The philosopher Leibniz had a theory of the so-called “separatrix,” the “between” two things that are contradictions. There’s always a line. On one side this is blue, and [on the other] this is red. In reality, red has embassies in the blue, and blue has embassies in the red. And Leibniz says fifty percent of this line, this structure “between,” is order, and fifty percent is anarchy.
Gagosian is pleased to present Separatrix, an exhibition of new paintings and works on paper by Katharina Grosse. This is her first solo exhibition in Rome. Separatrix coincides with Grosse’s major installation It Wasn’t Us, currently on view at Hamburger Bahnhof–Museum für Gegenwart, Berlin.
Grosse embraces the events that occur as she paints, opening up surfaces and spaces to chance. In massive in situ paintings—where she uses a spray gun to propel unmixed color over objects, rooms, buildings, and even entire landscapes—and autonomous works on canvas, paper, and sculptural supports, she stylizes gesture as a spontaneous mark of personal agency.
In July 2020, Grosse started working in a new purpose-built studio in a remote coastal area in northern New Zealand, where she spends several months each year. There, secluded in nature, she began a new body of work, imbuing the medium of watercolor with the directness and immediacy of her spray paintings.
Envisaging the blank sheet of paper as a topographical record, Grosse experimented with a wet-on-wet technique using vibrant pigments, allowing them to swim and intermingle across the surface, leaving behind iridescent pools and blooms. After returning to her Berlin studio, she transferred what she terms the “consequences” of these watercolors to a series of large-scale paintings, setting the canvas horizontally, adding dilute acrylics using a brush, and then tilting the support to produce multidirectional drips and currents of color as a secondary gesture.
Taking a cue from Leibniz’s theory of the “separatrix,” Grosse revels in the alternating moments of order and chaos that arise from visual thresholds—moments of collision and diffusion in medium, material, and hue. Her approach is scientific as well as painterly: she analyzes the material properties of paint, water, and canvas in advance, using their alchemical interactions to effect specific visual occurrences. Fields of color osmose into one another and collide like cultures growing in a petri dish; a sweeping brushstroke transforms into a matrix of neurons. In Grosse’s hands, the microscopic details of her process are magnified, resulting in towering formal compositions that attest to moments of flux and sudden clarity in her working process.

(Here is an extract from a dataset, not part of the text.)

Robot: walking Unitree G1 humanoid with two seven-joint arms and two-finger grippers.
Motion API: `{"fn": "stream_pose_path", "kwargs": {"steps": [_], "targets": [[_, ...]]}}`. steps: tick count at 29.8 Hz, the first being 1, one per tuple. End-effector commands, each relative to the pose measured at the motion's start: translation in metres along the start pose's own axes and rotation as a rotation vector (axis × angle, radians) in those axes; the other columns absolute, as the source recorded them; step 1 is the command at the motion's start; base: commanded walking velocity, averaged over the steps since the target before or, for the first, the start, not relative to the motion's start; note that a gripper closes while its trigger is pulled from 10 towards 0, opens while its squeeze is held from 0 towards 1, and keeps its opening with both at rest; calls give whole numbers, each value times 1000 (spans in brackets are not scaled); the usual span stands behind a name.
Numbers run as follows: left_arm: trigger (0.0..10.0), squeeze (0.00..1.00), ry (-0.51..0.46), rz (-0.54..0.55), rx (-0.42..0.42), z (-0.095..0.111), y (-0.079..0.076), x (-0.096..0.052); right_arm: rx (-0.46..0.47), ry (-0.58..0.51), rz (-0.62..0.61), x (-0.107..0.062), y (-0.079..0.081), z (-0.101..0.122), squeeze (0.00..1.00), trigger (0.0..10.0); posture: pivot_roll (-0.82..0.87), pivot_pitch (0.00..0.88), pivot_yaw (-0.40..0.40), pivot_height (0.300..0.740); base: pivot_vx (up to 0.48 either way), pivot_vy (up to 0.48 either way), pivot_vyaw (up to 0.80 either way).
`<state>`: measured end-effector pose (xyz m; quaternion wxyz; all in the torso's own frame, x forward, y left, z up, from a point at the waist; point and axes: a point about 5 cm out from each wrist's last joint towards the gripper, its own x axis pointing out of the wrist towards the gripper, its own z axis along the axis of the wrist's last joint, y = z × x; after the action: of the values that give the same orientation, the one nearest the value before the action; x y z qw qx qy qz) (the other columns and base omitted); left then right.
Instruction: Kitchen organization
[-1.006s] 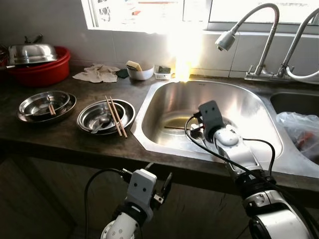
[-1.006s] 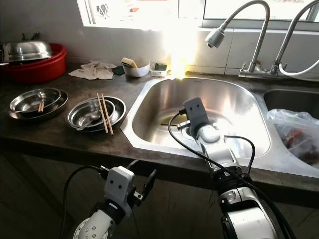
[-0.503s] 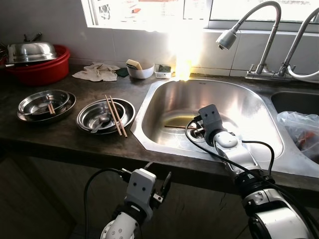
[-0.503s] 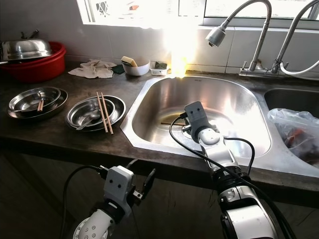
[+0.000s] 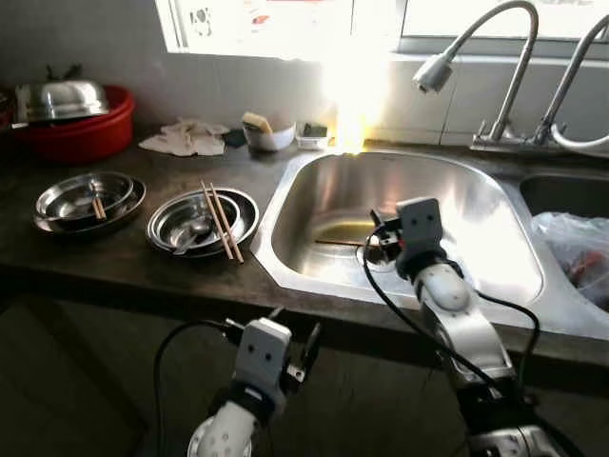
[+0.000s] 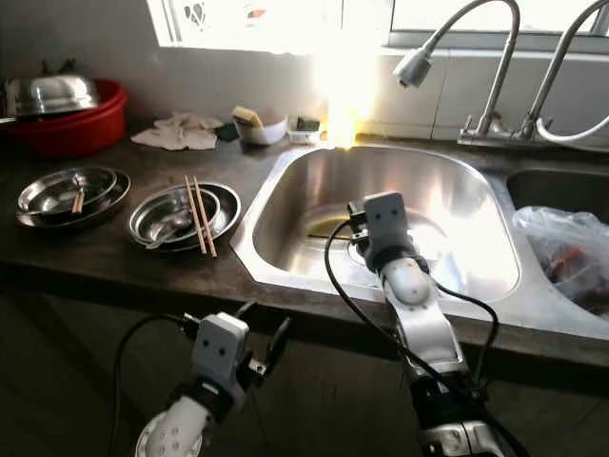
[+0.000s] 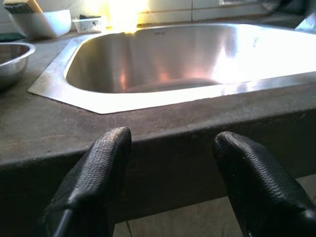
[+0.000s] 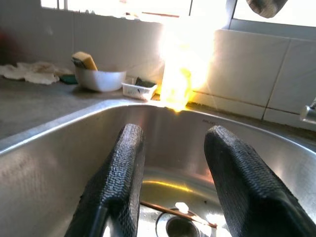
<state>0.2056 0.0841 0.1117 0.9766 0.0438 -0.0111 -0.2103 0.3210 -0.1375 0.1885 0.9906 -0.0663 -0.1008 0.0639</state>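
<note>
My right gripper (image 5: 378,249) hangs open inside the steel sink (image 5: 314,205), just above the basin floor near the drain (image 8: 177,227). A single chopstick (image 8: 168,211) lies on the sink floor below its fingers, also seen as a thin line (image 5: 338,243). On the counter to the left sit stacked steel bowls (image 5: 181,228) with a pair of chopsticks (image 5: 221,221) laid across them and a spoon inside. My left gripper (image 7: 170,138) is open and empty, held low in front of the counter edge.
A second stack of steel bowls (image 5: 86,200) sits further left. A red basin with a steel lid (image 5: 71,129), a cloth (image 5: 186,141) and a white bowl with a sponge (image 5: 266,136) line the back. A faucet (image 5: 438,71) overhangs the sink; a plastic bag (image 5: 576,252) lies at right.
My right arm has lifted and shifted slightly right over the sink, its gripper still open. The left gripper has stayed low in front of the counter.
</note>
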Motion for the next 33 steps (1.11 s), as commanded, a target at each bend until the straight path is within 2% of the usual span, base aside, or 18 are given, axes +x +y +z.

Katharina Grosse was born in 1961 in Freiburg im Breisgau, Germany, and lives and works in Berlin and New Zealand. Collections include Centre Pompidou, Paris; Kunsthaus Zürich; Kunstmuseum Bern; Kunstmuseum Bonn, Germany; Lenbachhaus, Munich; Staatliche Museen zu Berlin; and Museum of Modern Art, New York. Recent exhibitions and in situ works include Two younger women come in and pull out a table, De Pont Museum, Tilburg, Netherlands (2013); WUNDERBLOCK, Nasher Sculpture Center, Dallas (2013); psychylustro, Mural Arts Philadelphia (2014); yes no why later, Garage Museum of Contemporary Art, Moscow (2015); Seven Hours, Eight Rooms, Three Trees, Museum Wiesbaden, Germany (2015); Untitled Trumpet, 56th Biennale di Venezia (2015); Rockaway, MoMA PS1 at Fort Tilden, New York (2016); Asphalt Air and Hair, ARoS Triennial, Aarhus, Denmark (2017); The Horse Trotted Another Couple of Metres, Then It Stopped, Carriageworks, Sydney (2018); Wunderbild, National Gallery, Prague (2018); Mumbling Mud, chi K11 art museum, Shanghai, and chi K11 art space, Guangzhou, China (2018); and Mural: Jackson Pollock/Katharina Grosse, Museum of Fine Arts, Boston (2019).
Is it You?, a major installation and a group of paintings on canvas, opened at the Baltimore Museum of Art on March 1, 2020, and continues through January 3, 2021. It Wasn’t Us opened at the Hamburger Bahnhof–Museum für Gegenwart, Berlin, on June 14, 2020, and remains on view through January 10, 2021.